• [What you are asked to do]: Return only those lines of the listing in which "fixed" appears.

------ Recorded data

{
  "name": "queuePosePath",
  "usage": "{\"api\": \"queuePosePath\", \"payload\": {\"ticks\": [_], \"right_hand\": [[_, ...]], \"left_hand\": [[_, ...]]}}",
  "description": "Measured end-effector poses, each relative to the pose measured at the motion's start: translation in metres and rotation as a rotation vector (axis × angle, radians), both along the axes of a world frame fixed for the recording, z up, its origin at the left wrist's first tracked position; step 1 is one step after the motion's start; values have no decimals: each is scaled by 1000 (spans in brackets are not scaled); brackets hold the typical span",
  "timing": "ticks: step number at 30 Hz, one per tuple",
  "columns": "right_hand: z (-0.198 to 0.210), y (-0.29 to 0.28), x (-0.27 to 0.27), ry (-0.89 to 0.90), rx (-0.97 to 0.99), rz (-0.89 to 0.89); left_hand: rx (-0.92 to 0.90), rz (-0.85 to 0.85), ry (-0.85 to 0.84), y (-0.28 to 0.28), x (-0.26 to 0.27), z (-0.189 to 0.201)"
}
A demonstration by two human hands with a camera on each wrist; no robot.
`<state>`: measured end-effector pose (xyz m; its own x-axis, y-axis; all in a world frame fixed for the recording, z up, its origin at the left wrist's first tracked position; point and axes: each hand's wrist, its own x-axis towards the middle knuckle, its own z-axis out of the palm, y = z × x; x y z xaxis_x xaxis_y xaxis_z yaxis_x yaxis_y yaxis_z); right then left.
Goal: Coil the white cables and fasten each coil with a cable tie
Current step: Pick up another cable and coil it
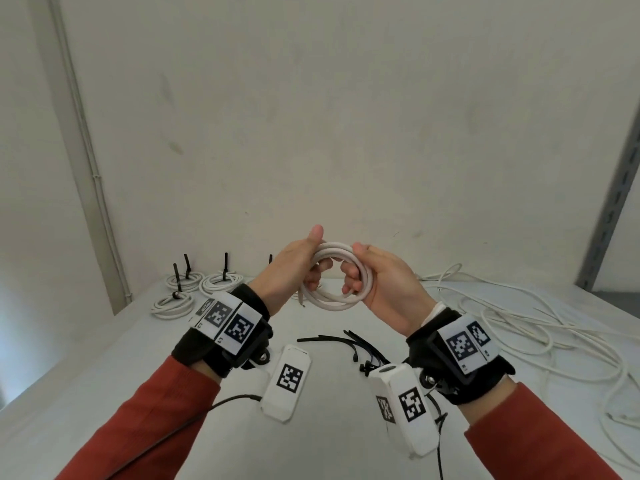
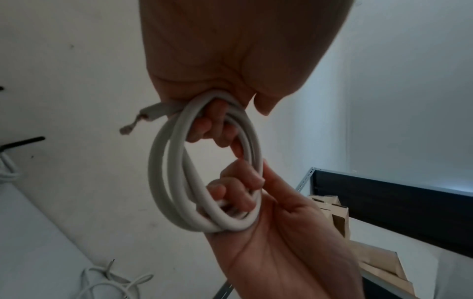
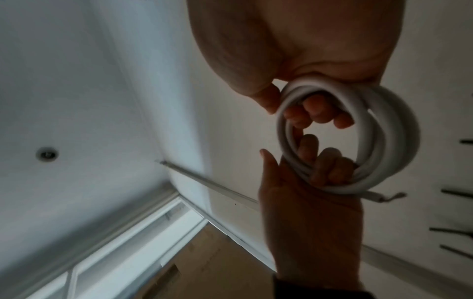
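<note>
I hold a small white cable coil up in front of me above the table. My left hand grips its left side, fingers curled through the loop. My right hand grips the right side the same way. In the left wrist view the coil hangs from my left fingers, and a bare cable end sticks out beside them. The right wrist view shows the coil gripped by both hands. Loose black cable ties lie on the table below my hands.
Three tied coils with upright black tie tails sit at the back left of the white table. A tangle of loose white cables covers the right side. A metal shelf upright stands at the right.
</note>
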<state>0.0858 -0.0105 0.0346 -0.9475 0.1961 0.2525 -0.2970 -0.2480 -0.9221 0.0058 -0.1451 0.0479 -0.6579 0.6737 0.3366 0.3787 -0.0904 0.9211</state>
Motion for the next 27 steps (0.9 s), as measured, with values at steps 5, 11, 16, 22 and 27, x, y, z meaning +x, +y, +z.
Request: {"api": "queuePosePath", "payload": {"ticks": [5, 11, 16, 22, 27], "right_hand": [[1, 0, -3, 4, -18, -59], [1, 2, -8, 63, -126, -69], [-1, 3, -14, 166, -205, -97], [-11, -4, -22, 236, -233, -164], [-26, -4, -28, 230, -314, -191]], "left_hand": [[-59, 32, 50, 2, -6, -4], [46, 138, 43, 3, -13, -13], [285, 38, -441, 10, -7, -30], [370, 92, -633, 21, -2, -29], [266, 115, -543, 24, -6, -28]]}}
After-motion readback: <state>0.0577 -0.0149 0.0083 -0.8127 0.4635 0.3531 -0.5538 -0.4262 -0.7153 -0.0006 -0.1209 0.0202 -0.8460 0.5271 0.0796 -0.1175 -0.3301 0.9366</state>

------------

• [Written answer]:
  "description": "Measured end-effector poses, each relative to the pose measured at the motion's start: translation in metres and rotation as a rotation vector (axis × angle, radians), both along the axes of a world frame fixed for the recording, z up, its origin at the left wrist's first tracked position; step 1 is one step after the motion's start; values have no decimals: each is scaled by 1000 (spans in brackets are not scaled); brackets hold the typical span",
`<state>`: measured end-effector pose (xyz m; its own x-axis, y-axis; all in a world frame fixed for the recording, z up, its origin at the left wrist's first tracked position; point and axes: each hand's wrist, its own x-axis towards the middle knuckle, its own z-axis out of the palm, y = z × x; x y z xaxis_x xaxis_y xaxis_z yaxis_x yaxis_y yaxis_z); right then left.

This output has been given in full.